**EXERCISE AIM:** Give back the full listing, character for character, with no pictures.

**GIVEN DATA:**
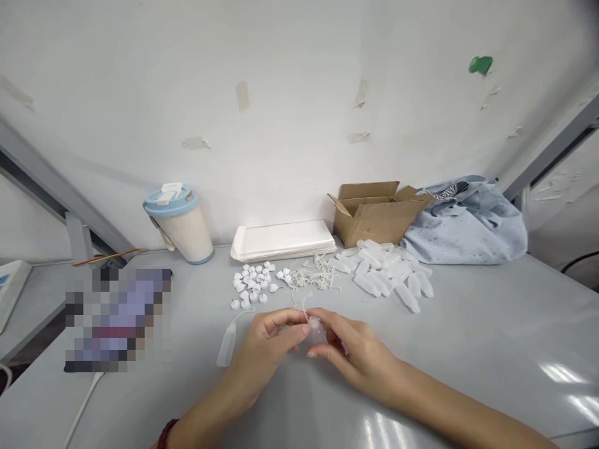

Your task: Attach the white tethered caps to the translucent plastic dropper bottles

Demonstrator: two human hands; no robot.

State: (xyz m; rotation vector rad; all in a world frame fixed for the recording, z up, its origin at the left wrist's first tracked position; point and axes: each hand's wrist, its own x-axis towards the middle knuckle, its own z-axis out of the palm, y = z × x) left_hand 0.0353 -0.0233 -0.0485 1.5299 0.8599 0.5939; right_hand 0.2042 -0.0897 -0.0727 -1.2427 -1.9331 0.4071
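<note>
My right hand (358,349) is closed around a small translucent plastic bottle (317,333), its neck tilted toward my left hand. My left hand (274,343) pinches at the bottle's neck, on the base of a thin white plastic strap (306,303) whose free end curls upward. My fingertips partly hide where strap and bottle meet. Left of my left hand lies another small bottle (227,346) with a strap at its neck. Beyond my hands are a tangle of loose straps (318,273), several white caps (253,280) and a heap of bottles (384,268).
Along the wall stand a cream tumbler with a blue lid (185,231), a stack of white sheets or envelopes (285,240), an open cardboard box (381,221) and a light blue cloth bag (468,224). A blurred-out phone-like device (121,324) with a white cable (82,408) lies at left.
</note>
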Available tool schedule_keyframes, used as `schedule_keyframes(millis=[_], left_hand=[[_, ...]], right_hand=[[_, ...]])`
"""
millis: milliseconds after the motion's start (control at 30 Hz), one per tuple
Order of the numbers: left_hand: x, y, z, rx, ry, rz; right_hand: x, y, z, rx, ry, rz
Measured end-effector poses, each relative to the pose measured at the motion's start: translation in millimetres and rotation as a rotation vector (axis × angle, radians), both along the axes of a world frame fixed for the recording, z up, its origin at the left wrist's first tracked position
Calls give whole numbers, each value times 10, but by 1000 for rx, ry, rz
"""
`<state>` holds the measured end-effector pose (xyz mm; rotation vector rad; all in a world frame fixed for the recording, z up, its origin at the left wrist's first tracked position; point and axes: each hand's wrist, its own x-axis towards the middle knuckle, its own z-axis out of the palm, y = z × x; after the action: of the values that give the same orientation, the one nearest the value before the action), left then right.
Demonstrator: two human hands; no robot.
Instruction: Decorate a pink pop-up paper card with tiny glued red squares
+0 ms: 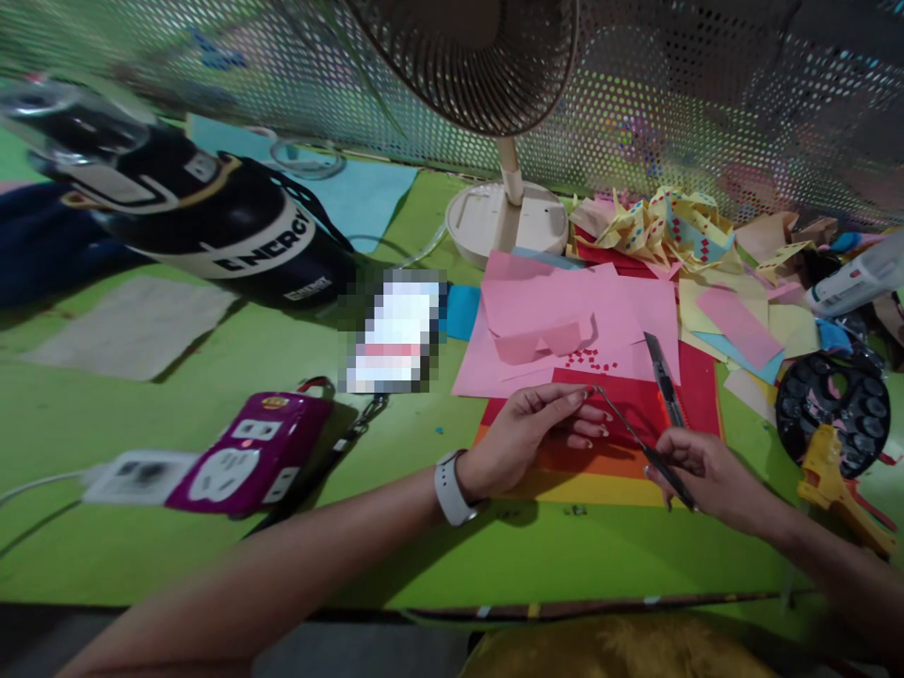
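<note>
My left hand (526, 428), with a white band on its wrist, pinches a tiny red paper piece (590, 391) between thumb and forefinger; its other fingers are loosely spread. My right hand (699, 466) is closed on slim, dark-handled tweezers (639, 438), whose thin metal tip meets the left fingertips. Small red paper squares (589, 360) lie scattered on pink paper (565, 292) just beyond the left hand. A utility knife (664, 377) with its blade out rests on red paper (696, 386) beside the right hand. Orange and yellow sheets (565, 486) show beneath both hands.
A fan (508, 221) stands at the back before a perforated screen. To the left are a large dark bottle (240, 235), a phone (395, 334) and a purple power adapter (254, 452). Paper scraps (664, 231), a round black tray (833, 410) and a yellow glue gun (830, 480) lie right.
</note>
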<state>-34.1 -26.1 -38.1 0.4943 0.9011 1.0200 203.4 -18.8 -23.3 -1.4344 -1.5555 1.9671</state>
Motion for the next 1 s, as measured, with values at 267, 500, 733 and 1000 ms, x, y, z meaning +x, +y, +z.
schedule_keyframes(millis=[267,500,733,1000], left_hand=[[3,9,-2,17,-54,14],[0,0,-15,61,-49,-10],[14,-1,-11,57,-59,-11],[13,-2,-26,37,-49,-5]], right_hand=[[11,10,-12,12,-14,6],[18,11,-18,16,-6,21],[-9,3,-4,-3,7,12],[-32,20,15,-14,14,8]])
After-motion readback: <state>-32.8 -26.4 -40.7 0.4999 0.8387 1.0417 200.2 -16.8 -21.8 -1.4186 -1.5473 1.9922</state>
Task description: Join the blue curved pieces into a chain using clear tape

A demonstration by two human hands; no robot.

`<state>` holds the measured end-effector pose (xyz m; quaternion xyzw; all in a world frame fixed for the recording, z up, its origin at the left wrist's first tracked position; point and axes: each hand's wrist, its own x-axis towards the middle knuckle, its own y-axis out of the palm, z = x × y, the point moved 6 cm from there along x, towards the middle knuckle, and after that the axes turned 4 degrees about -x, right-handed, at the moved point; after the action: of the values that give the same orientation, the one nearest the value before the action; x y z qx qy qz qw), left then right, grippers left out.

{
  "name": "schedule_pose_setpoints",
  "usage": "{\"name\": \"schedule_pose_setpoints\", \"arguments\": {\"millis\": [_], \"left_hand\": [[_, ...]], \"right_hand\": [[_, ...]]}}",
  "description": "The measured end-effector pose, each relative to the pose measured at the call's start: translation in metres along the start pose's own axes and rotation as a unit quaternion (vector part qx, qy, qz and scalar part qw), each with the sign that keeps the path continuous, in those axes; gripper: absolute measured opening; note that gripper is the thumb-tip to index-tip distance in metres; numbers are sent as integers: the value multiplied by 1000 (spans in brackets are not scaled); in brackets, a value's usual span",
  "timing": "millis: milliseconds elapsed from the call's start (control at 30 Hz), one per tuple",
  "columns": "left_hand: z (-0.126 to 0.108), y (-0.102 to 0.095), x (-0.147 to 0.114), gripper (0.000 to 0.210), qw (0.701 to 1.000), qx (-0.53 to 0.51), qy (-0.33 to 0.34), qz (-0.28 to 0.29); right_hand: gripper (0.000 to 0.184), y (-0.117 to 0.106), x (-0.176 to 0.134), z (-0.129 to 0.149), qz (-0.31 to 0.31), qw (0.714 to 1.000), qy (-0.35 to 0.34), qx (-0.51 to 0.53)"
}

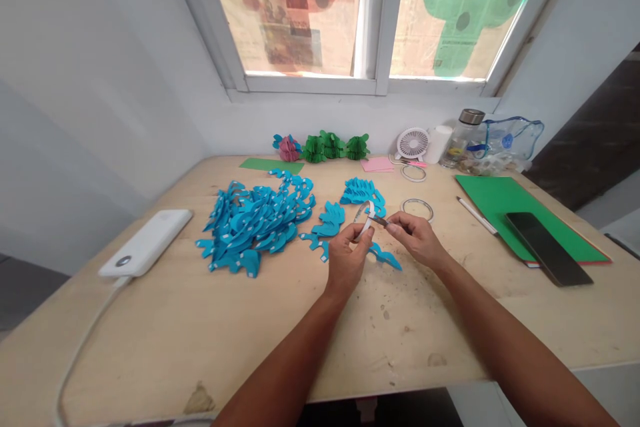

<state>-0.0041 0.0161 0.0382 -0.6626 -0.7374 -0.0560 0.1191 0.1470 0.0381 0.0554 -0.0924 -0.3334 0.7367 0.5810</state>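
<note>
My left hand (347, 257) is closed round a roll of white tape (365, 211), held up on edge above the table. Pinched in my right hand (416, 237) is a small dark pointed tool (380, 220), perhaps a blade; its tip meets the tape near my left thumb. Under and beside my hands lie a blue paper cutout (386, 257) and a small stack of blue cutouts (331, 219). Behind the tape roll spreads another row of blue cutouts (361, 191). A large heap of blue paper cutouts (257, 220) with small white patches is to the left.
A white power bank (147, 240) with a cable lies at left. More tape rolls (417, 209), a pen (477, 215), green sheets (500, 207) and a dark flat slab (547, 247) are at right. Folded green paper shapes (331, 145), a fan (413, 143) and a bottle (463, 138) line the wall.
</note>
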Motion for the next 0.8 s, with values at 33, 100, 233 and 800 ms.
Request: {"name": "schedule_pose_setpoints", "arguments": {"millis": [33,100,233,800], "left_hand": [[0,0,0,23,1000,0,-1,1],[1,0,0,23,1000,-1,-2,3],[3,0,1,23,1000,-1,-3,3],[2,-1,1,26,1000,-18,21,-16]], "right_hand": [[33,0,0,0,1,1000,1,7],[35,1,0,0,4,1000,4,21],[37,1,1,0,1,1000,9,24],[34,-3,0,-2,-26,999,22,18]]}}
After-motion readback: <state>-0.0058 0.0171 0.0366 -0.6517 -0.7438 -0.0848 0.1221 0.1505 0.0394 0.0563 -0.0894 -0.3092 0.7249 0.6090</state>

**ANSWER BOX:**
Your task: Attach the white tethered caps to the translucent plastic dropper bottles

Demonstrator: two human hands; no robot.

State: (xyz m; rotation vector rad; all in a world frame fixed for the recording, z up, its origin at the left wrist's first tracked position; point and axes: each hand's wrist, its own x-axis towards the middle knuckle, its own z-axis out of the palm, y = z × x) left_hand 0.0353 -0.0233 -0.0485 1.5299 0.8599 0.5939; right_hand 0.2042 -0.0897 -0.0727 -1.2427 -1.9331 0.4071
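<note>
My right hand (358,349) is closed around a small translucent plastic bottle (317,333), its neck tilted toward my left hand. My left hand (274,343) pinches at the bottle's neck, on the base of a thin white plastic strap (306,303) whose free end curls upward. My fingertips partly hide where strap and bottle meet. Left of my left hand lies another small bottle (227,346) with a strap at its neck. Beyond my hands are a tangle of loose straps (318,273), several white caps (253,280) and a heap of bottles (384,268).
Along the wall stand a cream tumbler with a blue lid (185,231), a stack of white sheets or envelopes (285,240), an open cardboard box (381,221) and a light blue cloth bag (468,224). A blurred-out phone-like device (121,324) with a white cable (82,408) lies at left.
</note>
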Available tool schedule_keyframes, used as `schedule_keyframes(millis=[_], left_hand=[[_, ...]], right_hand=[[_, ...]])`
"""
millis: milliseconds after the motion's start (control at 30 Hz), one per tuple
Order of the numbers: left_hand: x, y, z, rx, ry, rz; right_hand: x, y, z, rx, ry, rz
Measured end-effector poses, each relative to the pose measured at the motion's start: translation in millimetres and rotation as a rotation vector (axis × angle, radians), both along the axes of a world frame fixed for the recording, z up, its origin at the left wrist's first tracked position
Calls give whole numbers, each value times 10, but by 1000 for rx, ry, rz
"""
`<state>` holds the measured end-effector pose (xyz mm; rotation vector rad; all in a world frame fixed for the recording, z up, its origin at the left wrist's first tracked position; point and axes: each hand's wrist, its own x-axis towards the middle knuckle, its own z-axis out of the palm, y = z × x; after the action: of the values that give the same orientation, the one nearest the value before the action), left then right.
Demonstrator: two human hands; no robot.
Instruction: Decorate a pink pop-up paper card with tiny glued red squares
+0 ms: 
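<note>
My left hand (526, 428), with a white band on its wrist, pinches a tiny red paper piece (590, 391) between thumb and forefinger; its other fingers are loosely spread. My right hand (699, 466) is closed on slim, dark-handled tweezers (639, 438), whose thin metal tip meets the left fingertips. Small red paper squares (589, 360) lie scattered on pink paper (565, 292) just beyond the left hand. A utility knife (664, 377) with its blade out rests on red paper (696, 386) beside the right hand. Orange and yellow sheets (565, 486) show beneath both hands.
A fan (508, 221) stands at the back before a perforated screen. To the left are a large dark bottle (240, 235), a phone (395, 334) and a purple power adapter (254, 452). Paper scraps (664, 231), a round black tray (833, 410) and a yellow glue gun (830, 480) lie right.
</note>
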<state>-34.1 -26.1 -38.1 0.4943 0.9011 1.0200 203.4 -18.8 -23.3 -1.4344 -1.5555 1.9671</state>
Motion for the next 1 s, as measured, with values at 267, 500, 733 and 1000 ms, x, y, z meaning +x, +y, +z.
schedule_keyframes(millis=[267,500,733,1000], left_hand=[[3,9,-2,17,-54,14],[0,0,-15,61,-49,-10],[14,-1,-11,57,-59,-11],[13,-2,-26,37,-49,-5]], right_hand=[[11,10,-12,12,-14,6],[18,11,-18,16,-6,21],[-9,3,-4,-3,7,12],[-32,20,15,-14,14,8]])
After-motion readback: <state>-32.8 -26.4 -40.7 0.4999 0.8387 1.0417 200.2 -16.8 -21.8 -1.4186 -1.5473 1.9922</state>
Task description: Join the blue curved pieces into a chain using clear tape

A demonstration by two human hands; no robot.

`<state>` holds the measured end-effector pose (xyz m; quaternion xyzw; all in a world frame fixed for the recording, z up, its origin at the left wrist's first tracked position; point and axes: each hand's wrist, its own x-axis towards the middle knuckle, its own y-axis out of the palm, z = x × y, the point moved 6 cm from there along x, towards the middle knuckle, and after that the axes turned 4 degrees about -x, right-handed, at the moved point; after the action: of the values that give the same orientation, the one nearest the value before the action; x y z qx qy qz qw), left then right, grippers left out.

{
  "name": "schedule_pose_setpoints",
  "usage": "{\"name\": \"schedule_pose_setpoints\", \"arguments\": {\"millis\": [_], \"left_hand\": [[_, ...]], \"right_hand\": [[_, ...]]}}",
  "description": "The measured end-effector pose, each relative to the pose measured at the call's start: translation in metres along the start pose's own axes and rotation as a unit quaternion (vector part qx, qy, qz and scalar part qw), each with the sign that keeps the path continuous, in those axes; gripper: absolute measured opening; note that gripper is the thumb-tip to index-tip distance in metres; numbers are sent as integers: the value multiplied by 1000 (spans in brackets are not scaled); in brackets, a value's usual span",
  "timing": "millis: milliseconds elapsed from the call's start (control at 30 Hz), one per tuple",
  "columns": "left_hand: z (-0.126 to 0.108), y (-0.102 to 0.095), x (-0.147 to 0.114), gripper (0.000 to 0.210), qw (0.701 to 1.000), qx (-0.53 to 0.51), qy (-0.33 to 0.34), qz (-0.28 to 0.29); right_hand: gripper (0.000 to 0.184), y (-0.117 to 0.106), x (-0.176 to 0.134), z (-0.129 to 0.149), qz (-0.31 to 0.31), qw (0.714 to 1.000), qy (-0.35 to 0.34), qx (-0.51 to 0.53)"
}


<state>-0.0041 0.0161 0.0382 -0.6626 -0.7374 -0.0560 0.1191 0.1470 0.0381 0.0554 -0.0924 -0.3334 0.7367 0.5810</state>
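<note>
My left hand (347, 257) is closed round a roll of white tape (365, 211), held up on edge above the table. Pinched in my right hand (416, 237) is a small dark pointed tool (380, 220), perhaps a blade; its tip meets the tape near my left thumb. Under and beside my hands lie a blue paper cutout (386, 257) and a small stack of blue cutouts (331, 219). Behind the tape roll spreads another row of blue cutouts (361, 191). A large heap of blue paper cutouts (257, 220) with small white patches is to the left.
A white power bank (147, 240) with a cable lies at left. More tape rolls (417, 209), a pen (477, 215), green sheets (500, 207) and a dark flat slab (547, 247) are at right. Folded green paper shapes (331, 145), a fan (413, 143) and a bottle (463, 138) line the wall.
</note>
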Motion for the next 0.8 s, with values at 33, 100, 233 and 800 ms.
Request: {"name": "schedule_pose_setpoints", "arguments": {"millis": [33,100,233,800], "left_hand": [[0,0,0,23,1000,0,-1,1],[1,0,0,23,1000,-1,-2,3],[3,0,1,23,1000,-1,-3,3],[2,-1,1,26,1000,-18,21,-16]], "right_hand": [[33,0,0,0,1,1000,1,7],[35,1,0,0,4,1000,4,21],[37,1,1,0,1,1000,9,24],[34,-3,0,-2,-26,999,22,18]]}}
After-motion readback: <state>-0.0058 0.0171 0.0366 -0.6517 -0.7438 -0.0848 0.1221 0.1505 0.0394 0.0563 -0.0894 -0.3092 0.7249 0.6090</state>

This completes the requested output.